▶ _Aim of the exercise_: The number of lines holding "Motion" in the listing below is all you should give.

▶ _Given information_:

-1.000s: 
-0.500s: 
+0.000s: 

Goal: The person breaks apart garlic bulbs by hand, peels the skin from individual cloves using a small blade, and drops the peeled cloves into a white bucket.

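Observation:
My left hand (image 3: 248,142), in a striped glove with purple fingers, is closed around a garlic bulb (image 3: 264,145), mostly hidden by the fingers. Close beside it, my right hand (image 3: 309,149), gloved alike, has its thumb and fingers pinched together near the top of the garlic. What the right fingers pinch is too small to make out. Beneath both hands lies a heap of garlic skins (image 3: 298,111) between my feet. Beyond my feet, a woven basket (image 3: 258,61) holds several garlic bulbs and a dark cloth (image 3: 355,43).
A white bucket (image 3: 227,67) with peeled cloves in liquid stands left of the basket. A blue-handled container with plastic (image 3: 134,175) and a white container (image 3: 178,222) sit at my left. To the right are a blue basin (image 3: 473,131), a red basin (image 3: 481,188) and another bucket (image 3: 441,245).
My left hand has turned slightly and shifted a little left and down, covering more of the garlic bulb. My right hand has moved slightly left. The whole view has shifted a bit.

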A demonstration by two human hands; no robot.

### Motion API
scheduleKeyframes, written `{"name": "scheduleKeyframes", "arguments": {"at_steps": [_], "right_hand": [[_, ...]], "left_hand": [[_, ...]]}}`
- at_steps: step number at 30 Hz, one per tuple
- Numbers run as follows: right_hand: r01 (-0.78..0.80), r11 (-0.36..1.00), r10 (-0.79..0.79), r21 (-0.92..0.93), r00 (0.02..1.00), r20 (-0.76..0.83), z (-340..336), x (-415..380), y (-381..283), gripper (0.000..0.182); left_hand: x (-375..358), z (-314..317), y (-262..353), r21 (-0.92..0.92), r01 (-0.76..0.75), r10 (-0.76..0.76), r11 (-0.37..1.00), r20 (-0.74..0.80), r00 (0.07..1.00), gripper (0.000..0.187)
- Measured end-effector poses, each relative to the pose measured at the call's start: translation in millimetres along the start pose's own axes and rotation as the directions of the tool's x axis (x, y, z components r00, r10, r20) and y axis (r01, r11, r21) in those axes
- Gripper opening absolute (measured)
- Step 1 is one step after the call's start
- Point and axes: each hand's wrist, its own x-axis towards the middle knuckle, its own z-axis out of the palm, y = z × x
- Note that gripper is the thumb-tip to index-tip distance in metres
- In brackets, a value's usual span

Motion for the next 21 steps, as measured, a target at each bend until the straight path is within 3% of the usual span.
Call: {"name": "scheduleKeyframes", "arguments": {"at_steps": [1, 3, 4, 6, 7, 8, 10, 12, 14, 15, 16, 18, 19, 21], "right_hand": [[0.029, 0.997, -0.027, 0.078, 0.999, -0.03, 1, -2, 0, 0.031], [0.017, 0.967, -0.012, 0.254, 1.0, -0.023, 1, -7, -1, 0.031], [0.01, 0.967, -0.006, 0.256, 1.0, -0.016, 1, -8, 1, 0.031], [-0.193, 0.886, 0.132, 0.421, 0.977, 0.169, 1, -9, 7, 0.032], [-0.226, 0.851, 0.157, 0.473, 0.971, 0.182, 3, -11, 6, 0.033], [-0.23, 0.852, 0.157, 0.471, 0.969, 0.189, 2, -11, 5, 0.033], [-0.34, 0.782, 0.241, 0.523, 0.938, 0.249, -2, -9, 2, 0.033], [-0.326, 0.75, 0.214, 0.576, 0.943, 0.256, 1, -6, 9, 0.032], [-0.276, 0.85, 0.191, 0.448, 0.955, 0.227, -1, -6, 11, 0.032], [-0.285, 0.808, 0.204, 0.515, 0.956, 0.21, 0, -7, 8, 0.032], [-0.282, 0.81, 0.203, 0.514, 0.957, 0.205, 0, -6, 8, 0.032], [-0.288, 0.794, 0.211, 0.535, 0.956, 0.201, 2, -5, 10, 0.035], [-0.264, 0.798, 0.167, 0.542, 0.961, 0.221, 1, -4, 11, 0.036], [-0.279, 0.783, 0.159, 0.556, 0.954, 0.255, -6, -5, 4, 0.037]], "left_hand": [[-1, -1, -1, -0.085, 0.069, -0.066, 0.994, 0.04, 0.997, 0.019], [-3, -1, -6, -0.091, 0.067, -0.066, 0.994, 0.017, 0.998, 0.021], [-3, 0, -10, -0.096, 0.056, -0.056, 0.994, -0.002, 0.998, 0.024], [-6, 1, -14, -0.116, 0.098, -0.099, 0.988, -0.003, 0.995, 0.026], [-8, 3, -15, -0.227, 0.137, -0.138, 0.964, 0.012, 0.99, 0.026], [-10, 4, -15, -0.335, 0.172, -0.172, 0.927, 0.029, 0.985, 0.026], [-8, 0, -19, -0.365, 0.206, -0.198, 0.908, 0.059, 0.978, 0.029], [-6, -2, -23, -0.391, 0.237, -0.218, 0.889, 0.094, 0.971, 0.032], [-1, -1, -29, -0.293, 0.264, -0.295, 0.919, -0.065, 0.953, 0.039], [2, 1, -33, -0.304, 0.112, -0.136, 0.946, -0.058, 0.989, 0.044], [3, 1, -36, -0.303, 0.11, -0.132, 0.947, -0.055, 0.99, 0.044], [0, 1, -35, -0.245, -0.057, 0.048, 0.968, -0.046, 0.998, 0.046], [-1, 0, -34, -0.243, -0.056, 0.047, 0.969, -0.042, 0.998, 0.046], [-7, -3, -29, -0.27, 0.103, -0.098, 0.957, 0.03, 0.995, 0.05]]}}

▶ _Answer to the exercise_: 2